The prosperous city of Rostov, the most heavily industrialised in the Russian south, with its intersecting railway lines, river links with north and south, and great trading port, was strategically vital, and changed hands six times between 1917 and 1920. ‘Take Rostov at all costs, for otherwise disaster threatens,’ Lenin declared in the spring of 1919, when the city had been taken from the Bolsheviks by German-backed White forces, swelled with Cossacks. ‘Proletarians to horse!’ Trotsky commanded, as he contemplated the success of the Volunteer White Armies in the south. Across the steppe, multiple armies clashed, conjoined and fragmented, taking turns at terrorising the local population, waging sadistic class war, assuaging every kind of hatred and bloodlust. Don Cossacks fought on both sides. As Trotsky observed, the allegiance of the Cossacks was, above all, to their own land, which they held on to ‘with claws and teeth’. In 1919, Lenin gave written instructions to deport Don Cossacks – three hundred thousand were sent to concentration camps or forced labour.
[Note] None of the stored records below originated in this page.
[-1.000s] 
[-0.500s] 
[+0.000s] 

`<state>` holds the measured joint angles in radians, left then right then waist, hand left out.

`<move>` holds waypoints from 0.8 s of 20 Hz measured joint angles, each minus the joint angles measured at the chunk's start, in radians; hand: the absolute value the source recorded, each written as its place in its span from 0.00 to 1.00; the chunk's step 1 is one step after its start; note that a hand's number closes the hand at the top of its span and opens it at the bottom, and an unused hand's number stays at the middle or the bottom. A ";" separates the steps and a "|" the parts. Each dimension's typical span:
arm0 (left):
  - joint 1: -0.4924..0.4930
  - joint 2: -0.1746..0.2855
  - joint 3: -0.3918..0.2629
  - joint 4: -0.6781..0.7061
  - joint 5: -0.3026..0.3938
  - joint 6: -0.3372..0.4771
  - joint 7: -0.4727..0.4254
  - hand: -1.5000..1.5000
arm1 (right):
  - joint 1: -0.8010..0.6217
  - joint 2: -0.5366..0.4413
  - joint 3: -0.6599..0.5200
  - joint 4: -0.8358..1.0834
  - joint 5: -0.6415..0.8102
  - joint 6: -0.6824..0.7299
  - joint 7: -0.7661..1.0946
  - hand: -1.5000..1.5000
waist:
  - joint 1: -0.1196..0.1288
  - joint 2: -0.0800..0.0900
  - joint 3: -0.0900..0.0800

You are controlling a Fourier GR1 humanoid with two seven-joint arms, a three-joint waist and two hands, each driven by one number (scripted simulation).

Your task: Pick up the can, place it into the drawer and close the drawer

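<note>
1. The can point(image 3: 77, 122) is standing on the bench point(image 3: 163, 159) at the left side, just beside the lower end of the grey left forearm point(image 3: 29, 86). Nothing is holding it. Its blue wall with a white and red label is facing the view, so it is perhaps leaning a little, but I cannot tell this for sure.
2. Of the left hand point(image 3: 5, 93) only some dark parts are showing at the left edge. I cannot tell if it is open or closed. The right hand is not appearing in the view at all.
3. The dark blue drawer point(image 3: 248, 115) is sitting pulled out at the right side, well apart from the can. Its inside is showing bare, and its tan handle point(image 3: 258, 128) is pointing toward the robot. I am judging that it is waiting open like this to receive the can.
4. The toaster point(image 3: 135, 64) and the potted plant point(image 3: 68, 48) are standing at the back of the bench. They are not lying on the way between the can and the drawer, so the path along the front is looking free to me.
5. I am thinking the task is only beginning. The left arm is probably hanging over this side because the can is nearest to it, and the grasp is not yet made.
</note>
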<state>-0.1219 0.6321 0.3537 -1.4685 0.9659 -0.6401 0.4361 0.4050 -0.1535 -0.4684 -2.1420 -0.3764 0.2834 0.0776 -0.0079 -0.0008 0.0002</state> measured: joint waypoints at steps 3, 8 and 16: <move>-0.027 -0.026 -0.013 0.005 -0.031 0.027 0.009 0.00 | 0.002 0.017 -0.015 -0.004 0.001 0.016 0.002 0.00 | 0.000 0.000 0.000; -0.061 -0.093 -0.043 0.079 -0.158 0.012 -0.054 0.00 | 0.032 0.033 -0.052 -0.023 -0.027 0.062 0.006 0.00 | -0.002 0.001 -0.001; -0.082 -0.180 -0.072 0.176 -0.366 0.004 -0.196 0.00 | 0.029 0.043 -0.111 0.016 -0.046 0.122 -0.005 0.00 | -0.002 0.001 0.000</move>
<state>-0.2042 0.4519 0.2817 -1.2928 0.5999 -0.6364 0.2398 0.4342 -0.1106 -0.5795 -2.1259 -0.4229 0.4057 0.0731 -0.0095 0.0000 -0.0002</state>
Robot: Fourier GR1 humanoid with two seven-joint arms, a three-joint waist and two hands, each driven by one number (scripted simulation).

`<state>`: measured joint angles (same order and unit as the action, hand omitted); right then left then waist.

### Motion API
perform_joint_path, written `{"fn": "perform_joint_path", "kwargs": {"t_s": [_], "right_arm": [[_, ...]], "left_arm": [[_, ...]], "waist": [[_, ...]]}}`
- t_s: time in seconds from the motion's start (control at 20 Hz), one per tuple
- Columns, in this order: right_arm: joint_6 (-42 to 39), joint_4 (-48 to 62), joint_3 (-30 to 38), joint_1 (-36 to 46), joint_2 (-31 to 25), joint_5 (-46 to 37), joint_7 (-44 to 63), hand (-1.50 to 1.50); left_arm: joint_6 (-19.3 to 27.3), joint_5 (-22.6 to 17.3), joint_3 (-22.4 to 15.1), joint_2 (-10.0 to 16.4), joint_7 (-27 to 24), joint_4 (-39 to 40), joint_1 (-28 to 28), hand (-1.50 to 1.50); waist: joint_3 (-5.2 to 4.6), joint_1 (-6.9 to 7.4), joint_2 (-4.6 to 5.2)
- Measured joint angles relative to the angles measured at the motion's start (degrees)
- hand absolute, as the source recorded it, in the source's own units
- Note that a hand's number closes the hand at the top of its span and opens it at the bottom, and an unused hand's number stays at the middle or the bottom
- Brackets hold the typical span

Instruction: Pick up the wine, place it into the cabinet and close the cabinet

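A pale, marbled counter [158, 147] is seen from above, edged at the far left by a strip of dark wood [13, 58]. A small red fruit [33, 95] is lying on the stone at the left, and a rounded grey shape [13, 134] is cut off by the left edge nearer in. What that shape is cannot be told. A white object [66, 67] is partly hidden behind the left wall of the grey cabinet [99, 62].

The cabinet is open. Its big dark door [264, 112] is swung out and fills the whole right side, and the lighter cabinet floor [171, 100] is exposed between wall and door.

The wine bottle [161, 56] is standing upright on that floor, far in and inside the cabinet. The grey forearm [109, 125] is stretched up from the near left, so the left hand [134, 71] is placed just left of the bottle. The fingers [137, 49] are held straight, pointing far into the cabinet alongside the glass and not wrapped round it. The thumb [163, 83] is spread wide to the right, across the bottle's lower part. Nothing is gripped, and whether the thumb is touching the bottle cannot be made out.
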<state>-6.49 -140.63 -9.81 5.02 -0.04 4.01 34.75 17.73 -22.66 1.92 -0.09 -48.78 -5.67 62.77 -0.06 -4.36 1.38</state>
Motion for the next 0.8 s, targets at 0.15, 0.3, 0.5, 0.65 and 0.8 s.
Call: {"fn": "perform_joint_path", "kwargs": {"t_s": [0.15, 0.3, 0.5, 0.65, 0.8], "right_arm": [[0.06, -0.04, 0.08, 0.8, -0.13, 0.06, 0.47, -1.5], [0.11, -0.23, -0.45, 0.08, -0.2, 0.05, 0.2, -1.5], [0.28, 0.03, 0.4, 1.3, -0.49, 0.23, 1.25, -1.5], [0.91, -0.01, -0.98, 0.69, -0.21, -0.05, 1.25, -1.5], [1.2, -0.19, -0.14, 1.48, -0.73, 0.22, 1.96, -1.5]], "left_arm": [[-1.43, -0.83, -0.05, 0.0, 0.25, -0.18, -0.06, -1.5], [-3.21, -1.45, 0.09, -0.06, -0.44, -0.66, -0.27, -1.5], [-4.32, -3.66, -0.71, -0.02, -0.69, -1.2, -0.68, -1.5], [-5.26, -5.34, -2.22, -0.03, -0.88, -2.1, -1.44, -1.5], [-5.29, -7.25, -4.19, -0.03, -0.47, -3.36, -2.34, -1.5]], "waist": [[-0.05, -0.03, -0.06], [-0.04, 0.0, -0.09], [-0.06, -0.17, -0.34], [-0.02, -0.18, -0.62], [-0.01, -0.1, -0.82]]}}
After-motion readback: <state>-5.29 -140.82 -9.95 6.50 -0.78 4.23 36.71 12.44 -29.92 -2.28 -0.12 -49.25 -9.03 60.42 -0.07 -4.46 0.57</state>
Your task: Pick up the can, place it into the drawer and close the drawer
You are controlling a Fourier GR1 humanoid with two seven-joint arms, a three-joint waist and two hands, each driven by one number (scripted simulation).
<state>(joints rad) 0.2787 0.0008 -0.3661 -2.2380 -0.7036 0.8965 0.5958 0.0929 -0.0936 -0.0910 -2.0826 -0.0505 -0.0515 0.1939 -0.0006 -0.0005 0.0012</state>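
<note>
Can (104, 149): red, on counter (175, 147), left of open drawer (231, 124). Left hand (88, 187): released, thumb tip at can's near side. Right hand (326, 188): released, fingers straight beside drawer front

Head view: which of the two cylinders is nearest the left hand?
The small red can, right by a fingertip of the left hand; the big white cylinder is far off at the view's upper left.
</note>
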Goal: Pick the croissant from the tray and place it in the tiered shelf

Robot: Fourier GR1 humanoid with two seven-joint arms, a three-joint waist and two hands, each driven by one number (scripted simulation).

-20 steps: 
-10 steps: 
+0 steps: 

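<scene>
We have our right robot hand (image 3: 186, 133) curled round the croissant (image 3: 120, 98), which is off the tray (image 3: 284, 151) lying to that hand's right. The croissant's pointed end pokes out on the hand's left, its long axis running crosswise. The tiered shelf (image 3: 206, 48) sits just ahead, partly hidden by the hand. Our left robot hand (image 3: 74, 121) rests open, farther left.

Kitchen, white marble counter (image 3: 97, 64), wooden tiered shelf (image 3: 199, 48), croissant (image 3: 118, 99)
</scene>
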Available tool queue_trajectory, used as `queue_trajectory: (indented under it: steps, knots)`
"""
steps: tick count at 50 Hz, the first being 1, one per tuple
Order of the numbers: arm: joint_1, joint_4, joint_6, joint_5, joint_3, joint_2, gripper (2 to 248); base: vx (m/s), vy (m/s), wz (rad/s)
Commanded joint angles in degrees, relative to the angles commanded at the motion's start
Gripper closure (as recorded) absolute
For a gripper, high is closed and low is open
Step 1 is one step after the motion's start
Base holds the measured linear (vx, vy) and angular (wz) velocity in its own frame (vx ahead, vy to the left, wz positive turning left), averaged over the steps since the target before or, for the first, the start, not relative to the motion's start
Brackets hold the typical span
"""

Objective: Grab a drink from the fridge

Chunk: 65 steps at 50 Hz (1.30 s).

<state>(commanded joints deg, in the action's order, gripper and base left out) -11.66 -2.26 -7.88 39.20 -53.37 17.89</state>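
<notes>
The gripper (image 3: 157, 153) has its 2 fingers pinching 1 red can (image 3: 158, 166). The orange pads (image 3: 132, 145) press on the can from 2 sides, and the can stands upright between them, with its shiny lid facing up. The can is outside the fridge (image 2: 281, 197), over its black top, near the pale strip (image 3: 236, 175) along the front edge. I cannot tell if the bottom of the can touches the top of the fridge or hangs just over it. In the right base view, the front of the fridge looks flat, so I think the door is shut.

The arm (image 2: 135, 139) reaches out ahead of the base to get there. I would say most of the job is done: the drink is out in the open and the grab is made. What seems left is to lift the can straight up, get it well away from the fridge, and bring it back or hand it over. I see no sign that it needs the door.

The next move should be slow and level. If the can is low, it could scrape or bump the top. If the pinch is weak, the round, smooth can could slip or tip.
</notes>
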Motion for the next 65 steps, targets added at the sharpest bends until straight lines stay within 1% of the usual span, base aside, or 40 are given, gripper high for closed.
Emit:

By the end of 1919, Budyonny was commander of the First Cavalry Army, and had decisively retaken Rostov from General Anton Denikin’s Volunteer White Army, which had made the city its organising centre. To commemorate the victory, Budyonny sent a signed photograph of himself to Lenin in Moscow. At first his forces contained only a small percentage of Don Cossacks, but when the White Armies evacuated Russia for Constantinople by sea from Novorossiisk most of the Cossacks who had not left or been deported showed Budyonny’s own flexible political allegiance. When his Cavalry Army entered Poland in 1920, as part of a Bolshevik attempt to push the Revolution westward, the fighting force was dominated by Cossacks.